In this project, we will be implementing Variational Autoencoder (VAE) and its variations, namely Beta Variational Autoencoder (Beta-VAE) and Conditional Variational Autoencoder (CVAE). After completing the implementations, we will investigate the effect of the beta parameter on disentanglement and generation quality, with the aim of gaining insights into the relationship between these factors.

Requirement

First, you need to install the required dependencies. You can do this by running the following command in your terminal:

make requirements

This command will automatically install all the necessary libraries and dependencies needed to run the code in this repository. Make sure you have the required libraries installed before proceeding with the next steps.

Models

As mentioned earlier, we have implemented three different types of Variational Autoencoders (VAEs): Vanilla VAE, Beta VAE, and Conditional VAE (CVAE).

1.Vanilla VAE:

The Vanilla VAE consists of an encoder and a decoder. The encoder provides a representation for us, which usually follows a Normal distribution. The loss function of the VAE consists of two terms: the reconstruction term and the KL divergence term. The VAE aims to minimize the sum of these two terms with a coefficient of 1 (equally weighted).

$$\mathcal{L}(\theta, \phi ; \mathbf{x}, \mathbf{z})=\mathbb{E}{q\phi(\mathbf{z} \mid \mathbf{x})}\left[\log p_\theta(\mathbf{x} \mid \mathbf{z})\right]-D_{K L}\left(q_\phi(\mathbf{z} \mid \mathbf{x}) | p(\mathbf{z})\right)$$

vae_architecture
VAE architecture

2.Beta-VAE:

The Beta-VAE is similar to the Vanilla VAE, but the terms in the loss function are combined with each other using the coefficient beta. Beta has a value greater than one. By considering the value of beta, the coefficient of the second term (KL divergence), we can control the quality of generated images. Smaller values of beta result in higher image quality, while larger values of beta encourage more disentangled representations in the latent space.

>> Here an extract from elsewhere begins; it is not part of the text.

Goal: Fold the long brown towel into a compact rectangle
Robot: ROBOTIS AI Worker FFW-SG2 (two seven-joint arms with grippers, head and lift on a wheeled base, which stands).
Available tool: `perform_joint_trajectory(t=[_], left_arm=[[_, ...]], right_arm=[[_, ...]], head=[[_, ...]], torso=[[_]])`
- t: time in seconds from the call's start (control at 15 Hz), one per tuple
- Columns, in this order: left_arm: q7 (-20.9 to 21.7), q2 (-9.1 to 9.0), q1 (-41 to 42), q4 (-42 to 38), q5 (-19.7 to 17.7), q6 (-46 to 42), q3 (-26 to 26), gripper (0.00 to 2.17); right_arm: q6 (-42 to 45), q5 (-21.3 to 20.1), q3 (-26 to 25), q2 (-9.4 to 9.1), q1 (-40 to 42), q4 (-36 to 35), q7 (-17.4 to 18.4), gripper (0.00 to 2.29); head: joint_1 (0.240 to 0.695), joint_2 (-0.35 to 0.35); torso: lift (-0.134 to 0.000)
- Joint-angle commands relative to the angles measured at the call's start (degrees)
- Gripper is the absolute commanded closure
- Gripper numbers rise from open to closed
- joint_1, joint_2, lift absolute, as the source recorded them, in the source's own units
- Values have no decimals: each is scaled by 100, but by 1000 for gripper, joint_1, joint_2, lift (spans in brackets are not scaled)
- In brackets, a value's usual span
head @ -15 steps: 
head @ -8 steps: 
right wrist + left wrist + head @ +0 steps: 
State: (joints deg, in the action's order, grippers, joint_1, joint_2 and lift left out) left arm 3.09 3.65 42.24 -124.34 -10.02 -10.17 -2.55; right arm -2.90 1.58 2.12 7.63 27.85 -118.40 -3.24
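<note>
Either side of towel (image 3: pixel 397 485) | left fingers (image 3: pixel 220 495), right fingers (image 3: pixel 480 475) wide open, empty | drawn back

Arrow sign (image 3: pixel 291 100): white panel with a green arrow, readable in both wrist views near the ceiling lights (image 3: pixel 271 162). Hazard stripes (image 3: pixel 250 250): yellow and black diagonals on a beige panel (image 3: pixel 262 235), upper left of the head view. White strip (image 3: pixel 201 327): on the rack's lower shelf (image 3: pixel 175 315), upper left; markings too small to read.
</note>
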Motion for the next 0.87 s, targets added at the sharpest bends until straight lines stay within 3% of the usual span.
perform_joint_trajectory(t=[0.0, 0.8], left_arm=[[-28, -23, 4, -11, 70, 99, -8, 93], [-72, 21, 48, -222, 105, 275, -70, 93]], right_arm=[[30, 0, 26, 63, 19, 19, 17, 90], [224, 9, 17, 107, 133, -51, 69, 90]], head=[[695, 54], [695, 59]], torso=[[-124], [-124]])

$$\mathcal{L}(\theta, \phi ; \mathbf{x}, \mathbf{z})=\mathbb{E}{q\phi(\mathbf{z} \mid \mathbf{x})}\left[\log p_\theta(\mathbf{x} \mid \mathbf{z})\right]-\beta \times D_{K L}\left(q_\phi(\mathbf{z} \mid \mathbf{x}) | p(\mathbf{z})\right)$$

3.CVAE:

In Conditional VAE (CVAE), we incorporate labels as additional inputs alongside the images in the encoder and decoder. In other words, the inputs of the encoder in CVAE are images and labels, and the inputs of the decoder are latent representations and labels. After training the model, we can generate or reconstruct images of a specific class by providing the corresponding label.

cvae_architecture
Conditional-VAE architecture

Dataset: MNIST

The MNIST dataset is a widely-used benchmark dataset in the field of machine learning and computer vision. It consists of a collection of grayscale images of handwritten digits, ranging from 0 to 9. The dataset is composed of 60,000 training images and 10,000 test images, each of which is 28 pixels by 28 pixels in size. The images are accompanied by corresponding labels indicating the correct digit for each image. The MNIST dataset is commonly used for tasks such as image classification, where the goal is to train a machine learning model to accurately predict the digit represented in a given image.

In the models mentioned earlier, the encoder takes the flattened image as input, which is essentially a vector with a shape of 784 for each image. In other words, it is a 784-dimensional vector representation. For the CVAE model, we concatenate the label to this vector, resulting in an input shape of 785.


mnist
Examples of MNIST images

Training

For Instance, to train beta-vae,beta=2, with 10 epochs, you can use the following command.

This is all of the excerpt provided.